La justice traîne
Le rendez-vous était particulièrement attendu des familles des huit morts dans l’effondrement des deux immeubles de la rue d’Aubagne, le 5 novembre 2018. Vendredi 18 octobre, elles ont été longuement reçues par les magistrats qui instruisent le dossier. Si les juges n’ont annoncé aucune mise en examen, les familles ont, par contre, été rassurées par leur volonté d’aboutir. « La remise de l’expertise chargée d’établir les responsabilités a été repoussée au 31 mars, explique Maître Chantal Bourglan, avocate d’une des victimes, qui avait fuit le 65 rue d’Aubagne quelques jours avant l’effondrement. C’est révoltant pour les victimes mais elles comprennent que les juges ont tellement conscience des intérêts en jeu qu’ils veulent éviter toute remise en cause de la procédure. »
L’enquête judiciaire suit donc sont cours mais la lutte contre les marchands de sommeil par contre patine. Pour l’instant un seul propriétaire a été perquisitionné et entendu (La Marseillaise, 20/09).
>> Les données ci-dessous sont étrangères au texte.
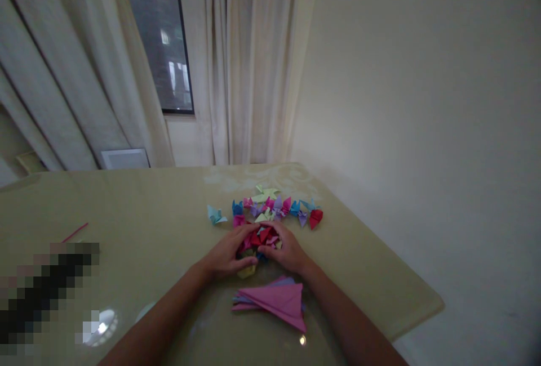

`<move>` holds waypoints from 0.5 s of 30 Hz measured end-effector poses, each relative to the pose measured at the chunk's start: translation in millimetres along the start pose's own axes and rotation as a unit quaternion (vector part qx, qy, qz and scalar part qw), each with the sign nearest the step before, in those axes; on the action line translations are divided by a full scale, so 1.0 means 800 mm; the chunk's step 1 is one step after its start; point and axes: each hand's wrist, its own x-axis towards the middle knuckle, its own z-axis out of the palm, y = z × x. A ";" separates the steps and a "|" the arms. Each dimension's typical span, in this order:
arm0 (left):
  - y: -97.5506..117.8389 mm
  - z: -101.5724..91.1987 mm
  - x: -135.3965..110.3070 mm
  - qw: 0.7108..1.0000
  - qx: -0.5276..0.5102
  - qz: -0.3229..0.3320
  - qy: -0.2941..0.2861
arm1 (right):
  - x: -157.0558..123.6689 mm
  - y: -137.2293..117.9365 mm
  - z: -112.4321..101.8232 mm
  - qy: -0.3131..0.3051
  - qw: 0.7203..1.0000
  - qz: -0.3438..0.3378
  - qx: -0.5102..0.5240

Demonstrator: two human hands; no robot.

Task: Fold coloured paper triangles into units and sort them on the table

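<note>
The left hand and right hand rest on the tabletop, each grip curled shut around one side of a heap of folded paper pieces, mostly red and pink, lying between the palms. Just behind the heap runs a row of folded paper figures in blue, purple, pink and pale green, a light blue figure set apart at its left end. A stack of pink sheets lies nearer, between the forearms; a thin pink stick lies well apart to the left.
</note>
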 end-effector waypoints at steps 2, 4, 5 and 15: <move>0.000 0.000 0.000 1.000 0.002 0.020 -0.016 | -0.001 0.002 0.001 -0.044 0.999 -0.028 -0.010; 0.000 -0.001 0.000 0.999 -0.005 0.032 -0.019 | -0.003 0.004 -0.001 -0.068 0.997 -0.030 -0.012; 0.000 -0.001 0.000 0.999 -0.006 0.035 -0.024 | -0.004 0.005 -0.003 -0.078 0.997 -0.026 -0.012; 0.004 0.008 0.002 0.996 0.072 0.026 -0.039 | -0.003 -0.005 0.002 -0.116 0.989 -0.049 -0.076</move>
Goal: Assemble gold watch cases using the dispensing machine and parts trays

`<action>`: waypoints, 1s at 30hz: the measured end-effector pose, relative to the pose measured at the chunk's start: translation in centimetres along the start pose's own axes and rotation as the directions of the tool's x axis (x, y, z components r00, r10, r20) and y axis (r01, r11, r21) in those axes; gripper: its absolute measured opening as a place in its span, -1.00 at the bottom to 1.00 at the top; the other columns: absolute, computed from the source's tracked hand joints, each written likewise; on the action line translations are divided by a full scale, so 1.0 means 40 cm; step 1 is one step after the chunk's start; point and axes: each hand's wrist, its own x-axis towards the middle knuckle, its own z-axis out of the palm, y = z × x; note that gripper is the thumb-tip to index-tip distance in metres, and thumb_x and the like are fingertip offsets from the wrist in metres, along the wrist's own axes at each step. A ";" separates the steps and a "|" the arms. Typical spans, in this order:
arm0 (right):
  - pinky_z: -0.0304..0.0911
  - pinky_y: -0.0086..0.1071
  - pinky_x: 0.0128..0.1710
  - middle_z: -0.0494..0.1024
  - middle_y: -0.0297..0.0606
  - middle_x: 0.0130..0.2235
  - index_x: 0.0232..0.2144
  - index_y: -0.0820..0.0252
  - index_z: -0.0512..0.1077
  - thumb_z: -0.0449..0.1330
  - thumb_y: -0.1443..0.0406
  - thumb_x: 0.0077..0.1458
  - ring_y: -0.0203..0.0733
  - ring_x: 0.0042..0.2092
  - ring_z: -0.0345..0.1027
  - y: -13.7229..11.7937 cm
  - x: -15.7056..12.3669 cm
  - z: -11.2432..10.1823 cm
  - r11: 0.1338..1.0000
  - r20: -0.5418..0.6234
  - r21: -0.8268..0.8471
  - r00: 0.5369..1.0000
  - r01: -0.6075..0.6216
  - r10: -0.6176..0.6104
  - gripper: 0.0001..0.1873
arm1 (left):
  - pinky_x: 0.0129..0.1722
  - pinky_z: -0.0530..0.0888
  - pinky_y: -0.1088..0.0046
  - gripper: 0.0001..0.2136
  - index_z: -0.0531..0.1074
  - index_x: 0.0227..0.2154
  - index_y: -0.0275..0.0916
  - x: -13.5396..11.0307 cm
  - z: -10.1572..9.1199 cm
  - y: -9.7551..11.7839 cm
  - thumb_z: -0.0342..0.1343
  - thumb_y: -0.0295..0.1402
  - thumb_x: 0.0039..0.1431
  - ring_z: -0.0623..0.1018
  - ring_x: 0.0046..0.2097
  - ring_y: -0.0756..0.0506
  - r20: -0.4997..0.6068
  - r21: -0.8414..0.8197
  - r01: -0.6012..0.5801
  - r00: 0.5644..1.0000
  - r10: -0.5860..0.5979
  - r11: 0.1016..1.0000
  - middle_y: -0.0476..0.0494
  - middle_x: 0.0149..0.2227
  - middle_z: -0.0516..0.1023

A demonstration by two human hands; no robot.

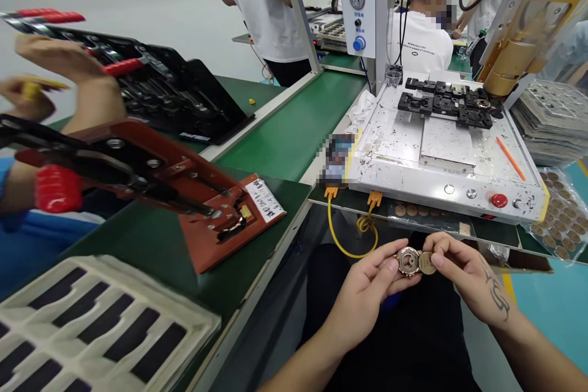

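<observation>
Metal ring point(408, 261) sits pinched in fingers of the left hand point(367, 294); a brass disc point(427, 263), clamped in fingers of the right hand point(473, 275), touches its edge at three o'clock.

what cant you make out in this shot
All in the head view:
- round part in left hand: its back is hidden by the fingers
- disc in right hand: markings too small, edge covered by the thumb
- label on red jig: text too small
- co-worker's hand: blurred
- tray: cut off by the bottom-left edge
</observation>
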 end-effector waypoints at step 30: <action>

Pour le substitut en charge du dossier, la stratégie est la même que celle des juges d’instruction de l’enquête sur l’effondrement des 63 et 65 rue d’Aubagne : border au mieux ces affaires. La seule différence, c’est le manque de moyens mis à la disposition du parquet. A Marseille, ce substitut est le seul procureur en charge de cette question et ne dispose que d’un officier de police judiciaire pour le suppléer. Une situation qui inquiète les associations accompagnant les délogés. Elles dénoncent également l’inertie du Golhi (Groupement opérationnel de lutte contre l’habitat indigne). Créé en 2011 et regroupant mairie, police, services sociaux, associations et justice, il a été relancé en début d’année via une expérimentation nationale mais ne s’est toujours pas réuni (1).
Autre problème, l’indemnisation des délogés. Certains vivent toujours en hôtel, des affaires ont été volées ou détériorées pendant leur absence. « Les plaintes ont souvent été classées sans suite et les indemnités sont très insuffisantes voire inexistantes, insiste Aurélien Leroux, avocat d’une trentaine de délogés. Ça va jusqu’à 4 000 euros, alors que pour des accidents de voiture elles peuvent monter à 8 000 euros. Pour les juges, le fait qu’il n’y ait pas de loyer à verser est largement suffisant. »
De nouvelles procédures, notamment pour mise en danger d’autrui, sont en cours d’examen. Explication de Chantal Bourglan : « Les gens sont aujourd’hui dans une phase où ils sont en train d’émerger. Ils reviennent nous voir pour se faire reconnaître en tant que victimes, pour se reconstruire. »
1. Contactée, la préfecture n’a pas répondu à nos questions.